My reasoning is the following: a main method calling two others in sequence (or any sort of nesting). Not the best design perhaps, but certainly unexpected if the second one does not run when the first succeeds, and I am sure some will trip over it.

This just makes me think about a monadic structure with early termination… but we dont need yet another one of those.

I’m not quite sure I’m understanding that use case, do you mean something like this:

object Main1 extends App {
  println("Main1")
}

object Main2 extends App {
  Main1.main(args)
  println("Main2")
}

To be honest, if that’s what they’re doing, I’m kind of happy if anything I suggest leads them away from that dark path.

This wouldnt lead them away, it would cause frustration and end up at a stack overflow page.

Leading people away is when doing the wrong thing is harder or awkward, not when it adds confusion and a page to Scala Puzzlers.

What about someone writing a unit test to cover the main method and having their build/test tool exit silently as a result?

I’ve been horribly annoyed at third party tools or libraries that call system.exit in the past on the assumption that everyone has only the use cases the author imagined. System.exit has a unique side effect…

Perhaps the special result type can hold more than a code.

A sealed trait with a companion perhaps…

ExitCode.success

ExitCode.error(4)

ExitCode.continue

1 Like

Fair enough, scopt has this issue and it has been pretty frustrating from time to time

I liked this proposal aside from the magic of Int at first impression.

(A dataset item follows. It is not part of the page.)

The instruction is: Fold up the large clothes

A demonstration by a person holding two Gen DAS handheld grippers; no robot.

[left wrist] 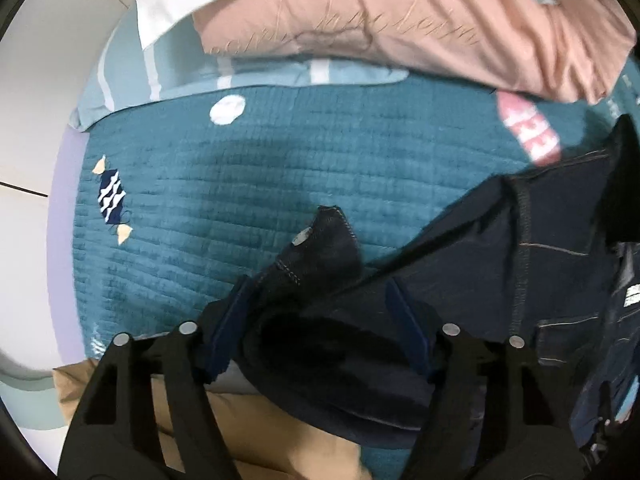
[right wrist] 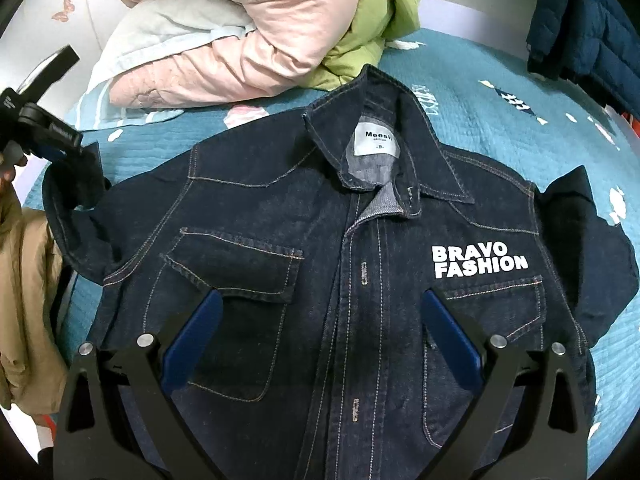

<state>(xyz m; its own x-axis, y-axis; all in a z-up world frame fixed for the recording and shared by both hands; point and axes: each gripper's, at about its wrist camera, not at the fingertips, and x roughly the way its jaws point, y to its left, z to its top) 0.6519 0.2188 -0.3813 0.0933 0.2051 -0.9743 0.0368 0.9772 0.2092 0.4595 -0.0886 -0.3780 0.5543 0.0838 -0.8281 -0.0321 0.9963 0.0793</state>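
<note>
The bed carries a teal quilted cover with small printed motifs. On it lies the dark denim jacket, front up, collar away from the right wrist camera, placket closed, body spread flat across the middle of the cover. A white neck label shows inside the collar, and white lettering reading BRAVO FASHION sits on one chest panel above a pocket.

Past the collar lie a pink padded garment and a green padded garment, touching each other. A navy quilted garment lies at the far corner of the bed, well apart from the jacket. A tan garment lies at the near edge beside one sleeve.

Left gripper: the jaws stand partly apart with the sleeve cuff bunched between them; whether the pads bear on the cloth cannot be told. The cuff's metal button points forward.

Right gripper: jaws wide apart, holding nothing, poised over the jacket's chest between the two pockets.
</note>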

But now I’m wondering what the value is. How does code with it compare to code without it? Using the example above it doesn’t seem to be much of an improvement:

@main def goodOrBad(input: String): ExitCode =  input.toLowerCase match {
  case Some("good") => ExitCode.success
  case _ => ExitCode.failure(1) 
}

The above can’t be tested if it automatically exits, so, it gets refactored to:

@main def goodOrBad(input: String): ExitCode = goodOrBadEx(input)

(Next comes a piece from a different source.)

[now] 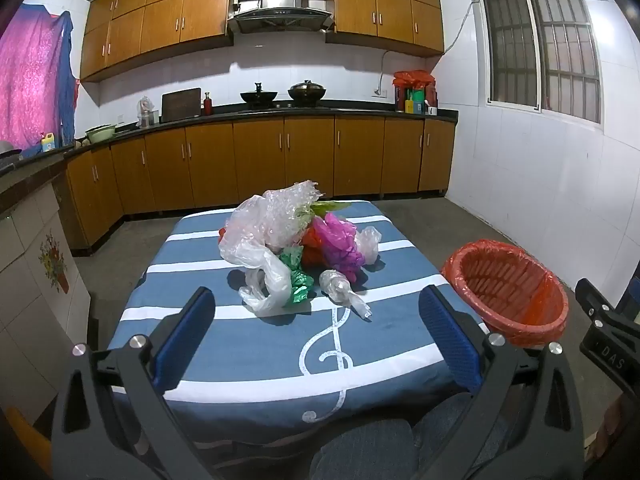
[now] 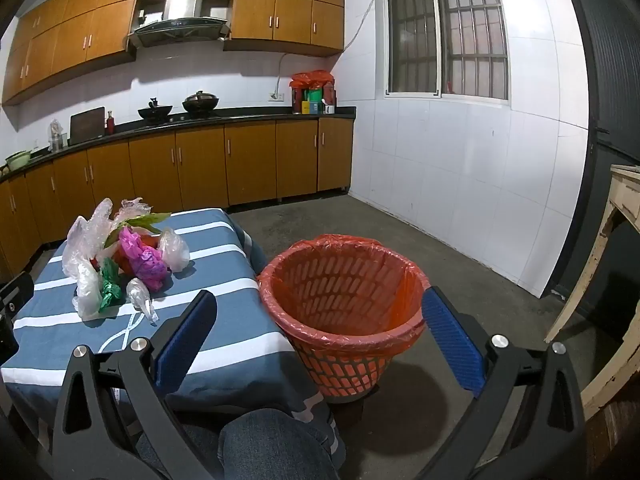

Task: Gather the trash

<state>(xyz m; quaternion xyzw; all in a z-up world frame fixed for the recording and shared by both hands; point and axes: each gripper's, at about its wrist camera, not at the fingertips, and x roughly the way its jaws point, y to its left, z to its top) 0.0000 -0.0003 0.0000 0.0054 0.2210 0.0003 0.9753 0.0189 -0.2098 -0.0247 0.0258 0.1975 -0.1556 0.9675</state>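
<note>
A pile of crumpled plastic bags [image 1: 296, 240] lies in the middle of the table with the blue striped cloth [image 1: 256, 360]: clear, pink, red and green ones. A clear wad [image 1: 340, 286] lies nearest me. The pile also shows in the right wrist view [image 2: 128, 256]. A red mesh bin [image 2: 344, 304] lined with a red bag stands on the floor right of the table, also seen in the left wrist view [image 1: 508, 286]. My left gripper [image 1: 318, 336] is open and empty over the table's near part. My right gripper [image 2: 320, 340] is open and empty, near the bin's front rim.
Kitchen cabinets and a counter [image 1: 280, 112] with pots run along the far wall. A tiled wall with a window [image 2: 448, 36] is at the right. A wooden frame [image 2: 616, 280] stands at the far right. My knee [image 2: 272, 444] is below the grippers.
</note>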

private[mypackage] def goodOrBadEx(input: String): ExitCode = input.toLowerCase match {
  case Some("good") => ExitCode.success
  case _ => ExitCode.failure(1)
}

But how is this much better than calling exit by hand?

@main def goodOrBad(input: String): Unit = System.exit(goodOrBadEx(input))

private[mypackage] def goodOrBadEx(input: String): Int = input.toLowerCase match {
  case Some("good") => 0
  case _ => 1
}

Yeah, I think the way the JVM is setup works against us here to the point where it’s not really worth trying to circumvent.

Ah well

A similar SystemExit was added to the compiler source.

It’s a ControlThrowable to make it easy to throw and get out.

I like the idea of main catching it and also taking it (or int) as a result value to exit with.

Why, what’s wrong with that?

Yeah, I think so, too.

If it was implemented, then there definitely should be a wrapper, and it should be like:

EndOfMainBehavior.Default

EndOfMainBehavior.HaltImmediatelyWithCode(n: Int)

And of course people will insist that you can put nothing to get the default behavior, so in the rare case where you do want to exit immediately, it’s easier and clearer to call System.exit directly.

Calling main from main has a couple of problems:

  1. main provides zero information about what it’s supposed to do other than be a “start here” point
  2. It makes the system a pain to trace, because the edges of the system aren’t always the edges of the system

The first is a mild annoyance, the second can be really aggravating because, as main is an entrypoint, it needs to handle wiring up dependencies, parsing arguments, cleaning up resources, etc so the actual work can be done. If that’s actually in the middle of the call graph somewhere, it means all of the setup & teardown has to be either somehow conditional or wastefully nested. Both tend to be confusing.